Hi Ayush,
On 8/13/24 07:37, Ayush Tiwari wrote:
> Hi hackers,
>
> We encountered an issue lately, that if the database grants too many
> roles `datacl` is toasted, following which, the drop database command
> will fail with error "wrong tuple length".
>
> To reproduce the issue, please follow below steps:
>
> CREATE DATABASE test;
>
> -- create helper function
> CREATE OR REPLACE FUNCTION data_tuple() returns text as $body$
> declare
> mycounter int;
> begin
> for mycounter in select i from generate_series(1,2000) i loop
> execute 'CREATE
> ROLE aaaaaaaaaaaaaaaaaaaaaaaaaaabbbbbbbbbbbbbbbbbbbbbb ' || mycounter;
> execute 'GRANT ALL ON DATABASE test to
> aaaaaaaaaaaaaaaaaaaaaaaaaaabbbbbbbbbbbbbbbbbbbbbb ' || mycounter;
> end loop;
> return 'ok';
> end;
> $body$ language plpgsql volatile strict;
>
> -- create roles and grant on the database.
> SELECT data_tuple();
>
> -- drop database command, this will result in "wrong tuple length" error.
> DROP DATABASE test;
>
> The root cause of this behaviour is that the HeapTuple in dropdb
> function fetches a copy of pg_database tuple from system cache.

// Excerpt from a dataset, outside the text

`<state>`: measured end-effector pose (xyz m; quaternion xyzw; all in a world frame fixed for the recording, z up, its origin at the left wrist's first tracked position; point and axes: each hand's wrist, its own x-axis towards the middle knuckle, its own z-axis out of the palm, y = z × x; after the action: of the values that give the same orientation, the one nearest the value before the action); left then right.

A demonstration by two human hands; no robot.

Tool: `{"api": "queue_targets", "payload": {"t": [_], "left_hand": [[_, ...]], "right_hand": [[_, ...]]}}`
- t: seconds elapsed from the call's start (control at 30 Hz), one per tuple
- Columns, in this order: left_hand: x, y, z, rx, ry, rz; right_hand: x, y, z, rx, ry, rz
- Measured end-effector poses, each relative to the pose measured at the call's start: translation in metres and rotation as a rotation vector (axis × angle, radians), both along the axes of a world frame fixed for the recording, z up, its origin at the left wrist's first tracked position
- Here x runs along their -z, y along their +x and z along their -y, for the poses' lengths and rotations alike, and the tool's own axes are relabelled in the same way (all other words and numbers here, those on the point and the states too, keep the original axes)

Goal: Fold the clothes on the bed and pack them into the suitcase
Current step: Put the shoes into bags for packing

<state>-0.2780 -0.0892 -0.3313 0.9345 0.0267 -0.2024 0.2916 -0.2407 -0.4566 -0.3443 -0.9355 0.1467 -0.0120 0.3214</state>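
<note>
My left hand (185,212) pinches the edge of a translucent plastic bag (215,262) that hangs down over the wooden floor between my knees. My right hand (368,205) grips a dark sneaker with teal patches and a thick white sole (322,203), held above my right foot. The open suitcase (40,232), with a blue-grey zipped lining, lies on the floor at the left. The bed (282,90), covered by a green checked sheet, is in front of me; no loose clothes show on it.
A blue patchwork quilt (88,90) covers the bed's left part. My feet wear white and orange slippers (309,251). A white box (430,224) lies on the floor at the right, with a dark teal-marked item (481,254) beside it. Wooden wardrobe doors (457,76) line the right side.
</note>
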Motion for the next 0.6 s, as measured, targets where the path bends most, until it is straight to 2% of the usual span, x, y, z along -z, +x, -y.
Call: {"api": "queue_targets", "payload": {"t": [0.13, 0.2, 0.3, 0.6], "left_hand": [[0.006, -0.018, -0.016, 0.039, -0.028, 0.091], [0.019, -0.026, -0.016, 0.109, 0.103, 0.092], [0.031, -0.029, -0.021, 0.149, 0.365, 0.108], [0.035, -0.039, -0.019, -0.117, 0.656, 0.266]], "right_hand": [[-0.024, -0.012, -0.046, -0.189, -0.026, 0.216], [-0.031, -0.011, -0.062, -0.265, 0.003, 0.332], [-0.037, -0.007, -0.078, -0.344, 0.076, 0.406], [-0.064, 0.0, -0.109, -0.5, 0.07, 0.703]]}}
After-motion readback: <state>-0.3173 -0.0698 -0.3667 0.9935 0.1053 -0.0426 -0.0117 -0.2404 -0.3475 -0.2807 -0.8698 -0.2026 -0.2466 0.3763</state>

> But the system cache flattens any toast attributes, which cause the
> length check to fail in heap_inplace_update.
>
> A patch for this issue is attached to the mail, the solution is to
> change the logic to fetch the tuple by directly scanning pg_database
> rather than using the catcache.
>
Thanks for the report. I can reproduce the issue following your
instructions, and the fix seems reasonable ...
But there's also one thing I don't quite understand. I did look for
other places that might have a similar issue, that is places that
1) lookup tuple using SearchSysCacheCopy1
2) call on the tuple heap_inplace_update
And I found about four places doing that:
- index_update_stats (src/backend/catalog/index.c)
- create_toast_table (src/backend/catalog/toasting.c)
- vac_update_relstats / vac_update_datfrozenxid (commands/vacuum.c)
But I haven't managed to trigger the same kind of failure for any of
those places, despite trying. AFAIK that's because those places update
pg_class, and that doesn't have TOAST, so the tuple length can't change.
So this fix seems reasonable.
--
Tomas Vondra